What you need to do: Among the entries below, find each line with "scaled" and show it.

Dataset excerpts:
=====

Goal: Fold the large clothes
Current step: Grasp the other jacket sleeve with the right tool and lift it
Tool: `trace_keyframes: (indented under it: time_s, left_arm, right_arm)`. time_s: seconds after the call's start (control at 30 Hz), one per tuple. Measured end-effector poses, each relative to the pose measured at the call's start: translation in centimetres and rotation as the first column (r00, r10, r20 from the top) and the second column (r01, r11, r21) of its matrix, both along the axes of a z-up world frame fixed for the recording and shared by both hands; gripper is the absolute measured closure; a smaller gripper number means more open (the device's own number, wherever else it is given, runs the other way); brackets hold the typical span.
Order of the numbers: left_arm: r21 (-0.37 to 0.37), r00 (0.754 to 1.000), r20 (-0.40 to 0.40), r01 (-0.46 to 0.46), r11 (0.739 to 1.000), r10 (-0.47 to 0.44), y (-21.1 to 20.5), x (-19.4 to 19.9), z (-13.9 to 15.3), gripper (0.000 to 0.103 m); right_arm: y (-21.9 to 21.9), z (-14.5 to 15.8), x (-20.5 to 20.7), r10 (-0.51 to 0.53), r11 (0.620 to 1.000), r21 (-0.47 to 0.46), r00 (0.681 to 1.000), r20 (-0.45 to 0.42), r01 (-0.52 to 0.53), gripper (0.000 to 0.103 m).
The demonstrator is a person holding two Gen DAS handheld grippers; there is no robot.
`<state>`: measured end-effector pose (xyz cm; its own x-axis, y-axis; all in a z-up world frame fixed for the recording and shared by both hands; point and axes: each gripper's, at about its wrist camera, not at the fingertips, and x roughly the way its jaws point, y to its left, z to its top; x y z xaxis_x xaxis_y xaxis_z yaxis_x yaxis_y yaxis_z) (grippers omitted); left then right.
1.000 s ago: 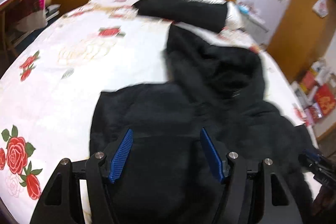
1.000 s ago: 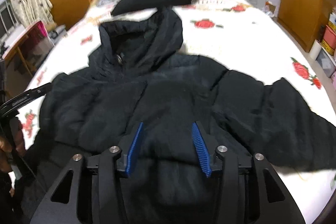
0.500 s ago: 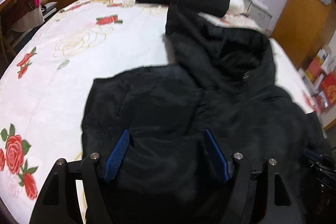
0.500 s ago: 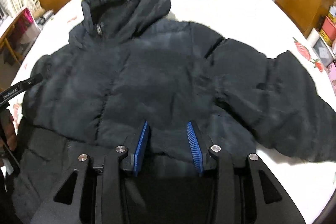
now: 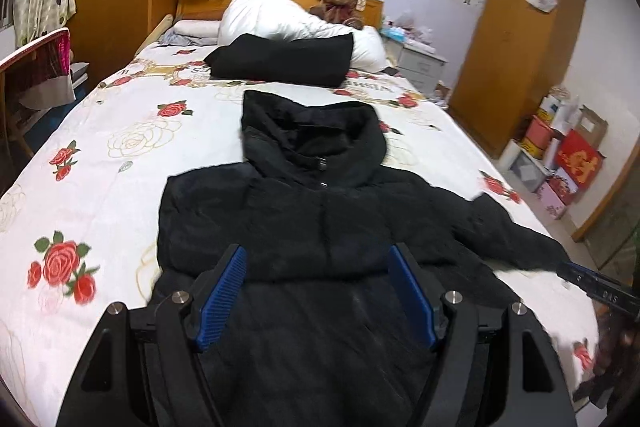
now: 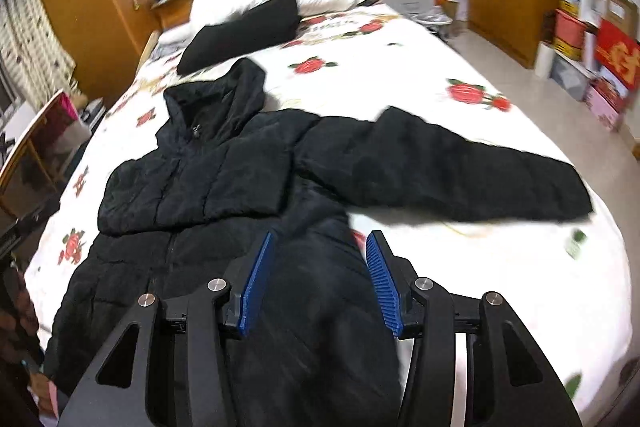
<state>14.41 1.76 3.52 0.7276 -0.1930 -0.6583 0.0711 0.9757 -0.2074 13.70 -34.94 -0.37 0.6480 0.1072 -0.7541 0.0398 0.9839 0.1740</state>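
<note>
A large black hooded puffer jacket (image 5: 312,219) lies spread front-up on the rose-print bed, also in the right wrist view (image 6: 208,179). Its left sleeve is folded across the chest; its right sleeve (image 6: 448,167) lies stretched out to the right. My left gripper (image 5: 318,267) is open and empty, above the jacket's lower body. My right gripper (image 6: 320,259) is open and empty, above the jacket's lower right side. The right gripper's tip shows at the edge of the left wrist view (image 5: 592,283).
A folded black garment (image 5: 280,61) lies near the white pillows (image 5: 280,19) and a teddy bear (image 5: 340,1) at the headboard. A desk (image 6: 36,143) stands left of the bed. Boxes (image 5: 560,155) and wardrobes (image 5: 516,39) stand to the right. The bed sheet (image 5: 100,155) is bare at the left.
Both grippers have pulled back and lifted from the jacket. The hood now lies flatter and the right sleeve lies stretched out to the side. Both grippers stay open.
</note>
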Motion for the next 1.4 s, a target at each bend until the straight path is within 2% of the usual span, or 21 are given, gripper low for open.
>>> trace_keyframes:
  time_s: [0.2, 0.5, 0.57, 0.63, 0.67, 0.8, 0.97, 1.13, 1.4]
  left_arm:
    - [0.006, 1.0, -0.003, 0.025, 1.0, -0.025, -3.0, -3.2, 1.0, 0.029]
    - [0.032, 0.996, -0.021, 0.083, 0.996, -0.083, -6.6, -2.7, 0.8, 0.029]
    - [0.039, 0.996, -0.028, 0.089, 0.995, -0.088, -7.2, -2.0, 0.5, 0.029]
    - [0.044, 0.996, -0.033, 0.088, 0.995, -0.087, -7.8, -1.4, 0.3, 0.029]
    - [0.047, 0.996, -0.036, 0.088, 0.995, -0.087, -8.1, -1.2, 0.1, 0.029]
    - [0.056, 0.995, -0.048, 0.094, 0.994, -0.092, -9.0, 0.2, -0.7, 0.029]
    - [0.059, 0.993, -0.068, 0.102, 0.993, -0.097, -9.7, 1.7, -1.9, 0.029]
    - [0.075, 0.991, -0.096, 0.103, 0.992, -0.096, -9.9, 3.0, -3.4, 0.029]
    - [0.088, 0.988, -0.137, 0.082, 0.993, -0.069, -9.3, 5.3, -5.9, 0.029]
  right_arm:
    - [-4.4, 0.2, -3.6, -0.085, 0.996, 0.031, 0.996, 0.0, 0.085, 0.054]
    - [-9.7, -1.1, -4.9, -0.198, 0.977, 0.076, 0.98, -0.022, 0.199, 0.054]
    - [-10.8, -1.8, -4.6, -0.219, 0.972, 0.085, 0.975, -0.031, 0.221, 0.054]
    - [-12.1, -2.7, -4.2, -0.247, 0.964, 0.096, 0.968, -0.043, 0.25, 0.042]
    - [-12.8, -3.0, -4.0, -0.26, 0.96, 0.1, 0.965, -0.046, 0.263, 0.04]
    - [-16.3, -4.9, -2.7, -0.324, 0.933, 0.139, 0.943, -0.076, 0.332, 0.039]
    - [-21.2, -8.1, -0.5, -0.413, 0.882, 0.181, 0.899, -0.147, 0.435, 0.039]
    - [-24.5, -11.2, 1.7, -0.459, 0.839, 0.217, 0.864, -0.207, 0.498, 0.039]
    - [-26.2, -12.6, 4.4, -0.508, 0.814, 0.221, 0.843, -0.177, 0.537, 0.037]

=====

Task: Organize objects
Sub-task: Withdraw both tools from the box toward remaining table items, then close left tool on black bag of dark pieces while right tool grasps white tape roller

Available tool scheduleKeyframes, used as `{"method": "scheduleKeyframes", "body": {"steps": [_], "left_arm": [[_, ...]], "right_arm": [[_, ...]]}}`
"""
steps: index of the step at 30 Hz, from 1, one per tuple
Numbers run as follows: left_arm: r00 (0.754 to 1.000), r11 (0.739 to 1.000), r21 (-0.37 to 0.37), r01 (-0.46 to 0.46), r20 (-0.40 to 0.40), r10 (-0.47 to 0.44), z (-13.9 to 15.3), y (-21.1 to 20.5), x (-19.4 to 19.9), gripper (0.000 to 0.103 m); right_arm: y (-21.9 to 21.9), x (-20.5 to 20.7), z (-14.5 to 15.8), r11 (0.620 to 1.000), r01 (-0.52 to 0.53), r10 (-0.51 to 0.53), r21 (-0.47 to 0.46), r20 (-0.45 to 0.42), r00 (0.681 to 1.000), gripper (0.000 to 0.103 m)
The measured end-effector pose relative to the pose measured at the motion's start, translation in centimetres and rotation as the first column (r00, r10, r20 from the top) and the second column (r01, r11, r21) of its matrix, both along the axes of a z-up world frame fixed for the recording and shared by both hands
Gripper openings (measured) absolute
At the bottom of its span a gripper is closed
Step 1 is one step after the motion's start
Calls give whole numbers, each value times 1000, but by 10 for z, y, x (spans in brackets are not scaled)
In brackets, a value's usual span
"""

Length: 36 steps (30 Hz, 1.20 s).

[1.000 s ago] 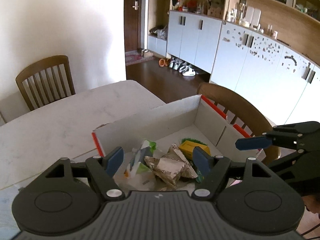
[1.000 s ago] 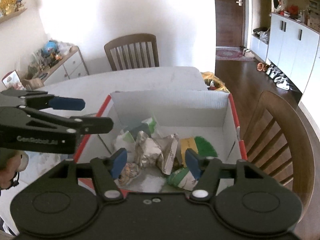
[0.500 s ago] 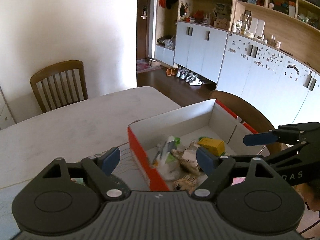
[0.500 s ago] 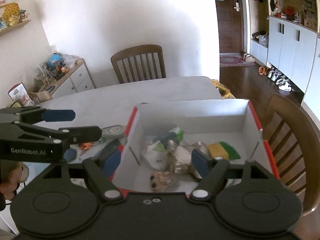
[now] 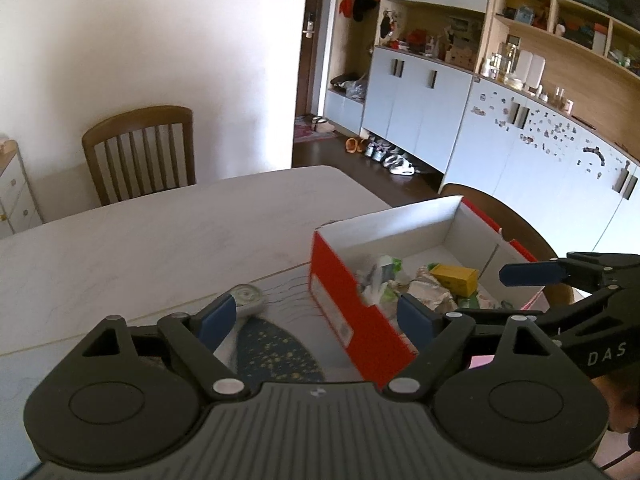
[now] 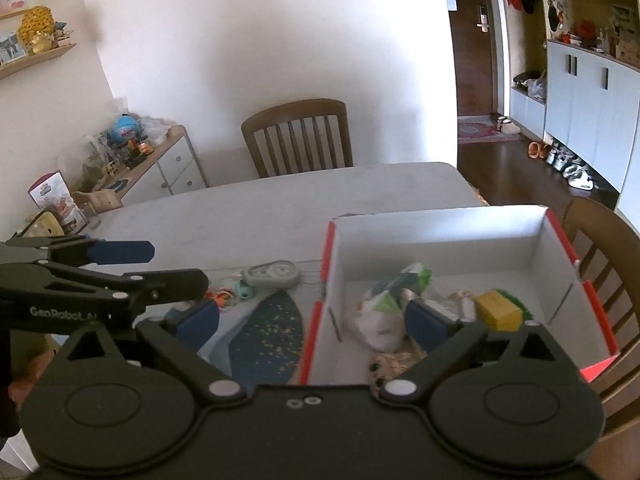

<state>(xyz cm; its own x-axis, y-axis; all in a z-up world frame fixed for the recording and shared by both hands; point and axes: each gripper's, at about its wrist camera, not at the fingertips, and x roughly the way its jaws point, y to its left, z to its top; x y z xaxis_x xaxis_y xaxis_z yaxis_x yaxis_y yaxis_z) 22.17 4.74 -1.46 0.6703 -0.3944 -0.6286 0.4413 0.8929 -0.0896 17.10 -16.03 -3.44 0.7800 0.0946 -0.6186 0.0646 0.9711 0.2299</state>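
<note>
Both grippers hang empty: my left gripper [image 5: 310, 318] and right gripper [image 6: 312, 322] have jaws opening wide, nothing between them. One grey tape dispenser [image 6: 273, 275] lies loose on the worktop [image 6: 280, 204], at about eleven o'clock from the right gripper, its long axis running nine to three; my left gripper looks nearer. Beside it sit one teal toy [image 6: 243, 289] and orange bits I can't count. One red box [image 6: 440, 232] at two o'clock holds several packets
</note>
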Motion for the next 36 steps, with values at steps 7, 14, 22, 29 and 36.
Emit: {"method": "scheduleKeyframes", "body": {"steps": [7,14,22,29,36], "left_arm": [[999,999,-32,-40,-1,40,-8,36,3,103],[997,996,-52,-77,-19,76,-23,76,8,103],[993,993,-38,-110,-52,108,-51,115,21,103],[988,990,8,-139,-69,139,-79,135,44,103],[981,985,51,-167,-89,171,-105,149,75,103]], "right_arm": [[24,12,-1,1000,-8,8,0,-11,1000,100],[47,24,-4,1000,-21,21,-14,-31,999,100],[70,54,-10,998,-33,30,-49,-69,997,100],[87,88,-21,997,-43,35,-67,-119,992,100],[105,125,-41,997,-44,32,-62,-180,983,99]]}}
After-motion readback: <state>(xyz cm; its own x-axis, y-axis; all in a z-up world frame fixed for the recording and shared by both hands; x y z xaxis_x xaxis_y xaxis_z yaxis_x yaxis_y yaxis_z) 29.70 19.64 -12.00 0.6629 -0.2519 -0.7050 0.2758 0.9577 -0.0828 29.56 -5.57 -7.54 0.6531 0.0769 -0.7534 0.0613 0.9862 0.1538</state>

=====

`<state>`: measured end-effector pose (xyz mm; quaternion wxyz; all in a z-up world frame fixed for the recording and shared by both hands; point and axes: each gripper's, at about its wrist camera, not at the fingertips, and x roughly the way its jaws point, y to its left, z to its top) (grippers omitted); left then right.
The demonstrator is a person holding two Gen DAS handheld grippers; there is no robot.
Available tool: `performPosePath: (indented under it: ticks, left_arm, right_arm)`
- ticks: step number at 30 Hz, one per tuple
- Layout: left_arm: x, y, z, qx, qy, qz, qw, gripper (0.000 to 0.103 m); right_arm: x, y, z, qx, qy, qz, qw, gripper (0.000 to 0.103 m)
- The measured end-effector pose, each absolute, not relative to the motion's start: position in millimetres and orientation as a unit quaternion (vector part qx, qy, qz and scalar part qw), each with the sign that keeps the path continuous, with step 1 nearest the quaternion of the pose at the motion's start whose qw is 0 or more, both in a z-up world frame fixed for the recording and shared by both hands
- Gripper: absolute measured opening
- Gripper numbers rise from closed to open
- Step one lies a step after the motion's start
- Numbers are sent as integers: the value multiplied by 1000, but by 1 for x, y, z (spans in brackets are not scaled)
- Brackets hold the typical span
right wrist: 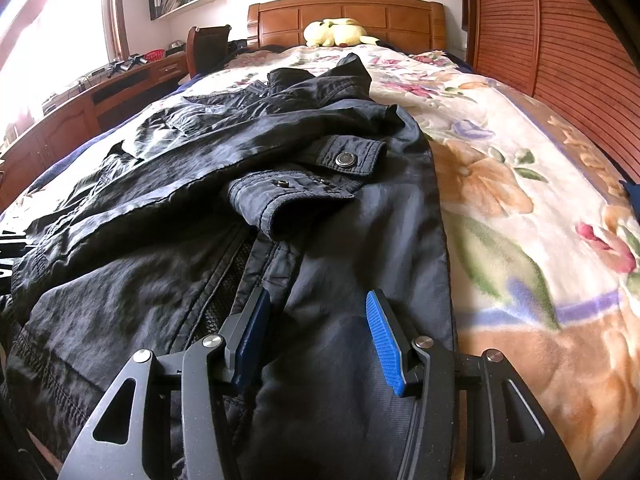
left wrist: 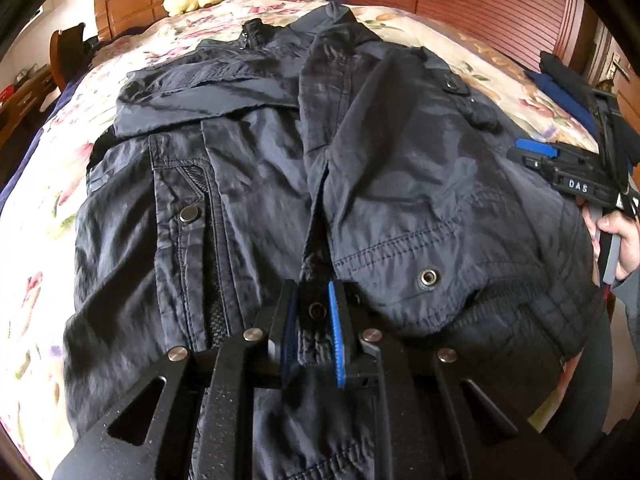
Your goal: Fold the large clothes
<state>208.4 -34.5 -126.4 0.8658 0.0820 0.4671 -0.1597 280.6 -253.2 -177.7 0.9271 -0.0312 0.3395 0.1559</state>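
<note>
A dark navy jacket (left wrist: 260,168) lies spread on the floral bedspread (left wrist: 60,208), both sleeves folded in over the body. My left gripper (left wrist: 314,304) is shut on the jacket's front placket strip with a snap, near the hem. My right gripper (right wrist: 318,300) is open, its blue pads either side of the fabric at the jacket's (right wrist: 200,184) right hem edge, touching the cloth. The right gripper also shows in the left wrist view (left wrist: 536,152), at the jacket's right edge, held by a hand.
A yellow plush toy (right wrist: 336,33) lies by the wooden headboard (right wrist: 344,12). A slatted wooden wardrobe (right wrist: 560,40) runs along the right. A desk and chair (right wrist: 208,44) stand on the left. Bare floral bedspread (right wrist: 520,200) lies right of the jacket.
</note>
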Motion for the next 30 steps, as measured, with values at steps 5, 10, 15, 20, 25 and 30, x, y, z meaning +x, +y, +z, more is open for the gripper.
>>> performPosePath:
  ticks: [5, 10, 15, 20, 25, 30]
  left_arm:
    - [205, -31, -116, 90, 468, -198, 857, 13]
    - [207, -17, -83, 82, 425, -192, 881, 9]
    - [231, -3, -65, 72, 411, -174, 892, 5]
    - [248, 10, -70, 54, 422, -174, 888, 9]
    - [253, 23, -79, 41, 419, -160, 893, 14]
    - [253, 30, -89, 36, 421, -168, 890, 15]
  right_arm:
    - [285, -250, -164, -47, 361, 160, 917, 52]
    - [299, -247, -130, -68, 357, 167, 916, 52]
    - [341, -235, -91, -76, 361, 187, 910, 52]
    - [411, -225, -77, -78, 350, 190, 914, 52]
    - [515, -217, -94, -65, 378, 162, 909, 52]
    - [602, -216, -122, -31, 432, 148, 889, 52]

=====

Answer to the problem:
Calls give whole numbers, each value times 1000, but by 10 for z, y, x (spans in brackets are not scaled)
- Numbers are sent as integers: the value multiplied by 1000, but by 1 for x, y, z (spans in brackets are not scaled)

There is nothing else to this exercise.